Where Matterfall really tries to differentiate itself is in its gameplay. The controls are locked in to try to optimize moving and shooting at the same time; thus, shooting is done with the right stick, and jumping and dashing are done with the shoulder buttons. Admittedly, it took a little while to get used to not having to press “X” to jump on a PlayStation controller, but the risk paid off. The second stick allows you to keep firing Avalon’s hand cannon with pinpoint accuracy as you use the left stick and triggers to move through enemy-infested hallways, duck behind cover, dash over enemies, or even float around in the game’s unique zero-gravity sections. In those areas, you’ll drift around in a full 360-degree radius, giving the game brief moments of feeling like some of the space shooters Housemarque has done in the past while still serving that fast and frantic arcade feel that is critical in games like this.

Matterfall’s dashing mechanic is also vital to completing the game. Not only does it let you pass through certain walls, but you’ll also let off a shockwave upon completion that can stun nearby enemies with blue matter (in this world, blue matter beats red matter). Destroying stunned enemies leads to score bonuses, while the shockwave can negate bullets that are heading for Avalon—a lifesaver in the midst of firefights that you simply can’t shoot your way out of. Matterfall offers up a bevy of gameplay styles that appeal to both risk/reward players or those who play more cautiously that want to destroy every single enemy on screen (like yours truly) before moving on.

There’s also a cornucopia of secondary weapons and abilities for you to choose from in Matterfall. While you can unlock four secondary weapons and eight passive powers, you can only choose three from the entire list to be active at any given time. Grenade launchers and homing missiles can be great when dealing with singular foes with a lot of health, but a bigger health bar, faster weapon recharge rates, and more passive abilities could mean the difference between life and death in the long run.
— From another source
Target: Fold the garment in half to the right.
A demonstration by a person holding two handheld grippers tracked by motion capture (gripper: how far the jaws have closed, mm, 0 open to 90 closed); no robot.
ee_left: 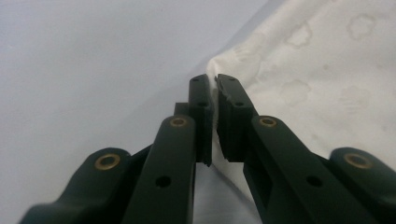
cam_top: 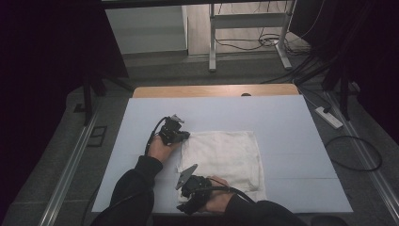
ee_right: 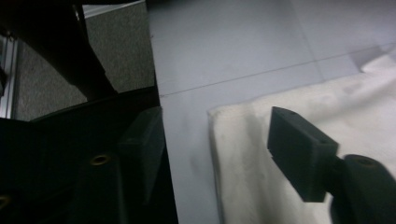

Between the weapon choices and the dashing mechanic, Avalon gives off the sense of a homogenized Samus Aran (the hand cannon-wielding bounty hunter) crossed with Beck from Mighty No. 9 (the hero with a dash maneuver critical to defeating enemies big and small). It’s an interesting take on the genre, but it works. I only wish that we could get to know Avalon a lot more than what we get in the game’s opening and ending cutscenes (the only ones in the entire game), but we know that’s not necessarily Housemarque’s forte.

Matterfall’s action and gameplay is a throwback in many senses. It’s focus on speed and scoring will have you coming back to it again and again as you try to climb higher on the global leaderboards, yet I wish that the levels offered more variety (as well as there being more of them period). If you’re looking to see if your twitch reflexes are still up to snuff, or simply need a quick experience that doesn’t require a major time commitment, Matterfall is more than deserving of a look.

Publisher: Sony Interactive Entertainment • Developer: Housemarque • ESRB: E10+ – Everyone 10 and up • Release Date: 08.15.17
8.0
Although a bit short and repetitive at times, the fast and frantic action of Matterfall is a delight if you prefer your gameplay more arcade-y and your goals to be focused on high scores and conquering leaderboards rather than saving the world.
The Good Fast-paced, side-scrolling shooter action that will test your reflexes and force you to break from gaming conventions (or die).
The Bad Not a lot of content, and levels outside of boss battles can feel repetitive.
The Ugly I’m sure there’s a message about natural resource wastefulness in here somewhere.
Matterfall is a PS4 exclusive. Review code was provided by Sony Interactive Entertainment for the benefit of this review. EGM reviews games on a scale of 1 to 10, with a 5.0 being average.